=== Task instructions ===
Give every line of the data again, exactly as it is written.

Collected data
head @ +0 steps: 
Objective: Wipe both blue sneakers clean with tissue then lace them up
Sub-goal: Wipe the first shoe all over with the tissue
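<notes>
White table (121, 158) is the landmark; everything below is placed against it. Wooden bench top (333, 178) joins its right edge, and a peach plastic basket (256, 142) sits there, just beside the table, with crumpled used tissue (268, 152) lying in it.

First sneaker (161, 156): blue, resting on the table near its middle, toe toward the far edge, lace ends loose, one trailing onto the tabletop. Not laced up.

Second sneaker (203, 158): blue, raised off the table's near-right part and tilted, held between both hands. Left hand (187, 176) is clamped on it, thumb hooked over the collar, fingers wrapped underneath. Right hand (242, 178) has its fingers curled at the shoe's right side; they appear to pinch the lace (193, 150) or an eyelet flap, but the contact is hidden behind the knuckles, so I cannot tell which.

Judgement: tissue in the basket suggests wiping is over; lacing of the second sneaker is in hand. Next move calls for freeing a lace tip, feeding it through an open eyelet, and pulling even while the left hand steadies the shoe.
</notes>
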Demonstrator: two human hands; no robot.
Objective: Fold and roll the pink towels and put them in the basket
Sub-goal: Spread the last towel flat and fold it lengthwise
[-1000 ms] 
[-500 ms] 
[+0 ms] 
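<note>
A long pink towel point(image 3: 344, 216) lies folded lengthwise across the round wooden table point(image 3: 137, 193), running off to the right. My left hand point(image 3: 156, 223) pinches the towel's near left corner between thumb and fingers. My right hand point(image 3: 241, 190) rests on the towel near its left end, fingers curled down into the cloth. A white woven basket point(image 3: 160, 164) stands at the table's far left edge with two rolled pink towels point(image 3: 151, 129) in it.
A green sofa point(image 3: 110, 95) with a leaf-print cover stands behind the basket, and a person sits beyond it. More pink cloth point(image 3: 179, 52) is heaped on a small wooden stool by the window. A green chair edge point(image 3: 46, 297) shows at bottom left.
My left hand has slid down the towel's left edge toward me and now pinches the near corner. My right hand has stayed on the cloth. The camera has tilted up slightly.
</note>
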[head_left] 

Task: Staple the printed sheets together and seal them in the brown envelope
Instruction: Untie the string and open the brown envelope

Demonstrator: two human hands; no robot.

=== Answer below ===
head @ +0 steps: 
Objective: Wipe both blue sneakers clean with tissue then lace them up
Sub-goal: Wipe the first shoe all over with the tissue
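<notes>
White table (121, 158) is the landmark; everything below is placed against it. Wooden bench top (333, 178) joins its right edge, and a peach plastic basket (256, 142) sits there, just beside the table, with crumpled used tissue (268, 152) lying in it.

First sneaker (161, 156): blue, resting on the table near its middle, toe toward the far edge, lace ends loose, one trailing onto the tabletop. Not laced up.

Second sneaker (203, 158): blue, raised off the table's near-right part and tilted, held between both hands. Left hand (187, 176) is clamped on it, thumb hooked over the collar, fingers wrapped underneath. Right hand (242, 178) has its fingers curled at the shoe's right side; they appear to pinch the lace (193, 150) or an eyelet flap, but the contact is hidden behind the knuckles, so I cannot tell which.

Judgement: tissue in the basket suggests wiping is over; lacing of the second sneaker is in hand. Next move calls for freeing a lace tip, feeding it through an open eyelet, and pulling even while the left hand steadies the shoe.
</notes>
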Demonstrator: two human hands; no robot.
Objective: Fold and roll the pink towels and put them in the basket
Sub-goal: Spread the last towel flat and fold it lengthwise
[-1000 ms] 
[-500 ms] 
[+0 ms] 
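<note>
A long pink towel point(image 3: 344, 216) lies folded lengthwise across the round wooden table point(image 3: 137, 193), running off to the right. My left hand point(image 3: 156, 223) pinches the towel's near left corner between thumb and fingers. My right hand point(image 3: 241, 190) rests on the towel near its left end, fingers curled down into the cloth. A white woven basket point(image 3: 160, 164) stands at the table's far left edge with two rolled pink towels point(image 3: 151, 129) in it.
A green sofa point(image 3: 110, 95) with a leaf-print cover stands behind the basket, and a person sits beyond it. More pink cloth point(image 3: 179, 52) is heaped on a small wooden stool by the window. A green chair edge point(image 3: 46, 297) shows at bottom left.
My left hand has slid down the towel's left edge toward me and now pinches the near corner. My right hand has stayed on the cloth. The camera has tilted up slightly.
</note>
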[head_left] 

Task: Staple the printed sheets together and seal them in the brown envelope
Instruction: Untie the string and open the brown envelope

Demonstrator: two human hands; no robot.

Besides this answer, nothing more is needed.